Kazakh-Chinese trade turnover in the first half of 2022 was some $11.26bn, up 36% y/y.

So Xi’s seeming assurances on Kazakhstan’s territorial integrity when he arrived in Astana in September also reflect Beijing’s own interests in keeping a valuable partner and important link for the BRI.

As promising as the relationship with China is for the Tokayev administration, there has been growing resentment from some Kazakh citizens about China’s role and influence in Kazakhstan. There were protests in 2019-2020 against plans for Chinese companies to build 55 new factories in Kazakhstan, and there were widespread protests in May 2016 when rumours spread that proposed land reforms included the possibility for Chinese citizens to buy Kazakh land.

There is also dissatisfaction among some in Kazakhstan over the government’s refusal to take a stand against Beijing’s harsh crackdown on Muslims in China’s western Xinjiang Uyghur Autonomous Region (XUAR) that borders Kazakhstan. Some of the first stories of China’s abuse of Muslims in Xinjiang were told by ethnic Kazakhs who fled China to Kazakhstan and those stories also fuelled resentment about growing Chinese economic influence in Kazakhstan.

Very active EU

The European Union has been very active in Central Asia in the latter half of 2022. The EU High Representative for Foreign Affairs and Security Policy, Josep Borrell, was in Kazakhstan on November 17 and European Council President Charles Michel visited Kazakhstan at the end of October.

Kazakh officials have been working with Azerbaijan, Georgia, and Turkey to expand trade corridors to Europe through the Caucasus, and also Iran.
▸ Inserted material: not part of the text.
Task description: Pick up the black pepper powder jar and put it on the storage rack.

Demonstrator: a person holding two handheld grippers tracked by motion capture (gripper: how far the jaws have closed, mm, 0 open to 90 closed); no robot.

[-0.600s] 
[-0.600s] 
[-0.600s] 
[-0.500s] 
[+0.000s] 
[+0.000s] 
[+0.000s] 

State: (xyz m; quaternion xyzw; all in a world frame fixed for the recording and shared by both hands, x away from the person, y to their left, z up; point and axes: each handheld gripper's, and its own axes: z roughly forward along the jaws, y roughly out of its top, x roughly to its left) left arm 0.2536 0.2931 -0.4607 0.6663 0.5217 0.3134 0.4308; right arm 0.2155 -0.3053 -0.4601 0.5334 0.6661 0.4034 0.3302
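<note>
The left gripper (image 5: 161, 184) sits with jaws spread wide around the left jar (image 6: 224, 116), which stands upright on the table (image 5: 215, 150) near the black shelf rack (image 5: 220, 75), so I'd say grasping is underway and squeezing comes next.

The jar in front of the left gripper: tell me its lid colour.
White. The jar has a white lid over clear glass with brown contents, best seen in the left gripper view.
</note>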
China and the EU have been supporting these efforts.

But Russia, currently under EU sanctions, is grudgingly accepting this development of new routes between Europe and China that avoid Russian territory. There is little the Kremlin can do about it, since so much of its attention is fixed on Ukraine, but it will be a sore point in Kazakh-Russian relations.

Also, the EU cannot provide the sort of funding China can and will not provide the kind of military and security support that Russia has long been giving to Kazakhstan. And the EU brings up the subjects of respect for human rights and commitment to democratic reforms that Moscow and Beijing never mention in their relations with Kazakhstan.

There are also other countries with which Kazakhstan is quickly developing stronger ties to compensate for vacuums being created by Russia’s diminishing roles in the country, and Central Asia generally. Many of these countries are in the Islamic world; Turkey, Iran, and several Arab states. They will require a different form of diplomacy to the approaches used in relations with Russia, China and the EU, or more broadly the West.